Breakthrough: XXY researchers acknowledge not all XXY people are male

Researchers at a cluster of Melbourne medical institutes, hospitals and universities have acknowledged in a letter to the editor of the International Journal of Andrology, The Official Journal of the European Academy of Andrology, that not all people with the XXY karyotype are male and that some may be female and some may be intersex.

A.S. Herlihy and L. Gillam of Murdoch Childrens Research Institute, Department of Obstetrics & Gynaecology at Monash University, Andrology Australia, Prince Henry’s Institute of Medical Research, Centre for Health & Society and Royal Children’s Hospital, Parkville, consider the possibility in In Thinking outside the square: considering gender in Klinefelter syndrome and 47, XXY, recently published in the International Journal of Andrology.

International Journal of Andrology - In Thinking outside the square: considering gender in Klinefelter syndrome and 47, XXY, first page - click to go to this journal's web page.

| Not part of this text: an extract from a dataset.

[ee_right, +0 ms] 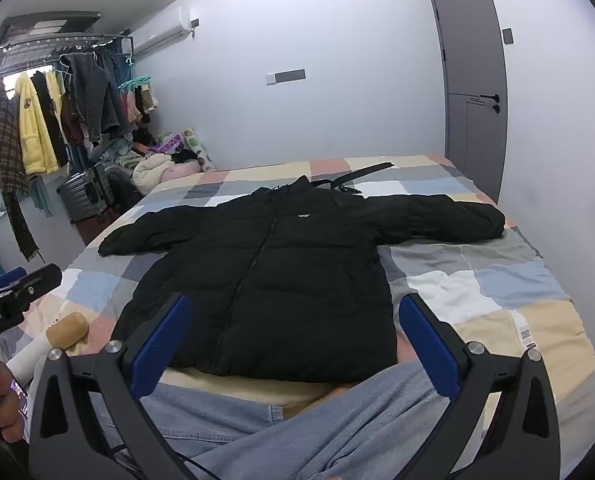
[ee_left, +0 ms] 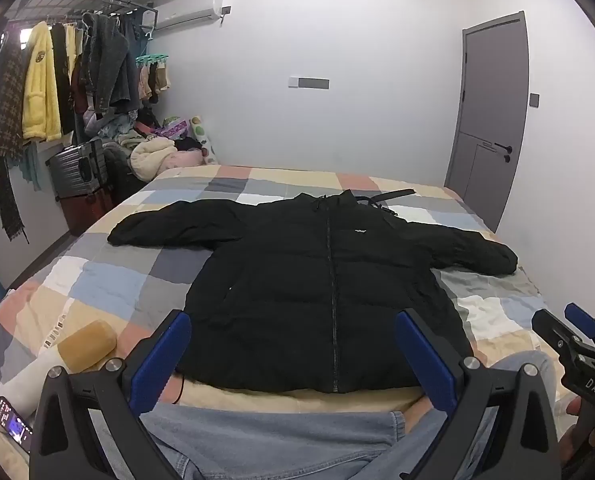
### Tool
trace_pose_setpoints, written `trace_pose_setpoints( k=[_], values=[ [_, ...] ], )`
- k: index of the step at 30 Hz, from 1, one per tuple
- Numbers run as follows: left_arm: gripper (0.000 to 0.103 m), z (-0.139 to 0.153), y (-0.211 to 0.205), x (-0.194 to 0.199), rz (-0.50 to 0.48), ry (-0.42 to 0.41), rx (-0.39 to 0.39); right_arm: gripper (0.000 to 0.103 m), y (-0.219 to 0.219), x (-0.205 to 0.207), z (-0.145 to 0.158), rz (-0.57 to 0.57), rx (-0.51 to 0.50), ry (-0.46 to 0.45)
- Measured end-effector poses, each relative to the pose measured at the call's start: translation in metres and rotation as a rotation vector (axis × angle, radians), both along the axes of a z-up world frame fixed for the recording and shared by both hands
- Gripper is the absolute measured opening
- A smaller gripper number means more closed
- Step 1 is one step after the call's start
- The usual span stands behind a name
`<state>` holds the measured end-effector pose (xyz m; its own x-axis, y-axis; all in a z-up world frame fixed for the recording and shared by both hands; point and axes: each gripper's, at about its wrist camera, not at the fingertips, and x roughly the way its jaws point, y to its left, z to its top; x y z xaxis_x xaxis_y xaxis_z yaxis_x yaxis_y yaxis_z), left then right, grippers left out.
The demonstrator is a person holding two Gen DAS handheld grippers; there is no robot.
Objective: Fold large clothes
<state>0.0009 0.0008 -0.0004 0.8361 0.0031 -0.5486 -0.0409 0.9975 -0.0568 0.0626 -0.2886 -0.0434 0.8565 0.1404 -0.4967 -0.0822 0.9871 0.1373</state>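
Jeans (ee_left: 265, 436) at the very front, pale blue, on the knees of the person. Just above them, left gripper (ee_left: 293, 324) with blue pads, jaws spread wide, nothing between them. Same for right gripper (ee_right: 293, 312): jaws wide apart, holding nothing. Both held up over the near edge of the bed (ee_left: 97, 280), not touching any cloth.

Off to the left on the bed, a white and tan bottle (ee_left: 73, 352) lying on its side, with a phone (ee_left: 15, 426) next to it, screen lit.

Next, black jacket (ee_left: 317, 280) spread flat on the checked bed cover, front side up, zipped shut. Bottom hem near the grippers, collar toward the far wall. Both sleeves stretched out, one to the left and one to the right. Small white label on the chest. Not folded yet.

Behind the collar, a dark strap (ee_left: 393, 196) lying on the cover.

Farther back on the left, a gray suitcase (ee_left: 81, 168) beside the bed and a pile of soft things (ee_left: 157, 156) by the far corner. Above those, a rack of hanging clothes (ee_left: 69, 80), with a yellow fuzzy coat (ee_left: 39, 92) among them. High on the wall, an air conditioner (ee_left: 189, 10). On the right side, a gray door (ee_left: 489, 120), shut.
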Motion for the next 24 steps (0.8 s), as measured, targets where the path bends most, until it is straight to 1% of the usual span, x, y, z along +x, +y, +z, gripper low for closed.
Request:
trace_pose_setpoints(
  k=[1,8,9,15,24],
  values=[
    [0.103,0.0003,-0.0025,-0.0006,-0.006,-0.011,0.031,0.103,0.0001,-0.0001,0.0002,0.001,-0.003,0.0],
    [0.103,0.0012,-0.0099,-0.0037,-0.013,-0.024,0.031,0.103,0.0001,-0.0024,0.0036,-0.001,-0.015,-0.015],
    [0.103,0.0014,-0.0012,0.0004,-0.007,-0.01,0.016,0.103,0.0008,-0.0028,0.0038,-0.002,-0.017,-0.016],
    [0.103,0.0031,-0.0014,-0.0039,-0.01,-0.012,0.006,0.103,0.0028,-0.0034,0.0041,-0.017,-0.018,-0.015],
    [0.103,-0.0012,-0.0015,0.0014,-0.017,0.004,0.006,0.103,0.0034,-0.003,0.0036,-0.028,-0.024,-0.015]
  ],
)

… Over the course of our recruitment period, from November 2008 to December 2009, a number of inquiries came through, some from clinicians, but mostly from the support group Organisation Intersex International Australia Ltd. Were we just looking for male XXY participants? Or were we also interested in XXY participants who were female, intersex, or at least did not identify as male? This initially caused some concern amongst the research team – we certainly had not intended to exclude anyone with XXY chromosomes, regardless of their gender identity, and we had lacked awareness of the possibility of this occurring, by assuming that all XXY individuals are male….

International Journal of Andrology - In Thinking outside the square: considering gender in Klinefelter syndrome and 47, XXY, second page - click to go to this journal's web page.

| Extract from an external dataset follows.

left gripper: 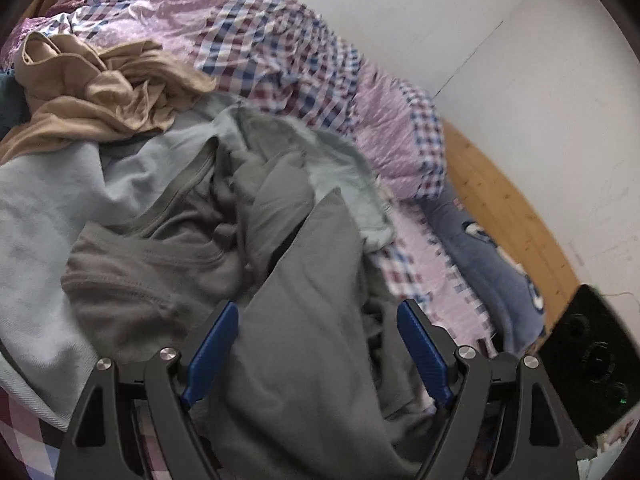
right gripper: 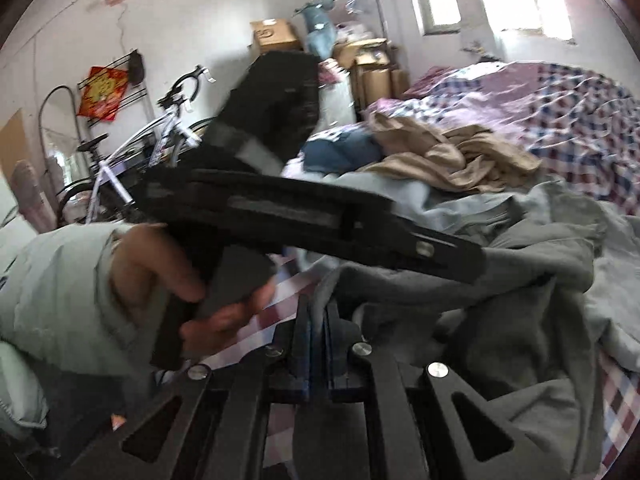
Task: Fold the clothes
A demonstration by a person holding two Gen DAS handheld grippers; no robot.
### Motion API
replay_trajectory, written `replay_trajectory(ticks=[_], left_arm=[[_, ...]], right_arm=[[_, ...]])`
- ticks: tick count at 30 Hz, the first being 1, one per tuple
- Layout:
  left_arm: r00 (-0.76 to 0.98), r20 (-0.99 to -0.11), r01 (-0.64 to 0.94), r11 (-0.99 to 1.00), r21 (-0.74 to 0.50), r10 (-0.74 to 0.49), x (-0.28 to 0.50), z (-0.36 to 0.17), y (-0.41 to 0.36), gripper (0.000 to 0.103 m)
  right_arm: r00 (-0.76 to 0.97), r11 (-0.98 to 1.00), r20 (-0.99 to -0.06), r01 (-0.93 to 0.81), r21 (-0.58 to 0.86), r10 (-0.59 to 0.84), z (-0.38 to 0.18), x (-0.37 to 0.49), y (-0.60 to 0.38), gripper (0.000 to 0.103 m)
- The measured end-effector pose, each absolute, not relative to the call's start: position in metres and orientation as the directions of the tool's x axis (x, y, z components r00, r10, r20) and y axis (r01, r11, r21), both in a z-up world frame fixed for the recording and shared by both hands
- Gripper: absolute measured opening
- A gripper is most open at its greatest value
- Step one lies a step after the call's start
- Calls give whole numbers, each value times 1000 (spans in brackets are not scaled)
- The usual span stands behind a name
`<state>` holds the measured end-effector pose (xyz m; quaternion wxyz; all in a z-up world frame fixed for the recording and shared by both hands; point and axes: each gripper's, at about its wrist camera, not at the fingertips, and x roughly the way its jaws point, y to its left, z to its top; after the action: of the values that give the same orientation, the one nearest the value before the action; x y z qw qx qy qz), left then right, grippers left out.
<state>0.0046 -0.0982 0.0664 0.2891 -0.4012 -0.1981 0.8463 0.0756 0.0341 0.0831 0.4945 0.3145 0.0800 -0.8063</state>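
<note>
A crumpled grey shirt [left gripper: 304, 320] lies on a pale blue garment [left gripper: 44, 216] on the bed. My left gripper [left gripper: 318, 314] is open just above the grey shirt, and a fold of the shirt runs between its blue pads [left gripper: 218, 344] without being pinched. In the right wrist view my right gripper [right gripper: 318, 320] is shut on an edge of the grey shirt [right gripper: 512, 320], its blue pads pressed together on the cloth. A hand [right gripper: 160, 276] in a pale sleeve holds the left gripper's black body across that view.
A tan garment [left gripper: 100, 92] is heaped behind the blue one. A pink and checked quilt [left gripper: 280, 52] covers the far side of the bed, against a wooden bed rail [left gripper: 504, 200] and white wall. A black device [left gripper: 592, 356] sits at right. A bicycle [right gripper: 160, 136] and boxes [right gripper: 276, 36] stand beyond the bed.
</note>
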Motion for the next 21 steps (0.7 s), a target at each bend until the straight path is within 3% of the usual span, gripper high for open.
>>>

… With little evidence in the literature to guide clinicians as to the gender profiles of people with XXY, the best practice is to approach each patient with an open mind. However, this issue begs further exploration: Should individuals with an XXY karyotype who do not identify as male be considered to have KS? In addition, how should individuals with an XXY karyotype who do identify as male, but do not wish to become more masculine, be informed of the possible consequences of lifelong testosterone deficiency, whilst maintaining respect for the patient’s choice? This is an area of endocrinology that would benefit from further discussion and collation of clinical experience. Research into the range of karyotypes and their possible corresponding phenotypes, in addition to the current difficulties experienced by these people, would be beneficial.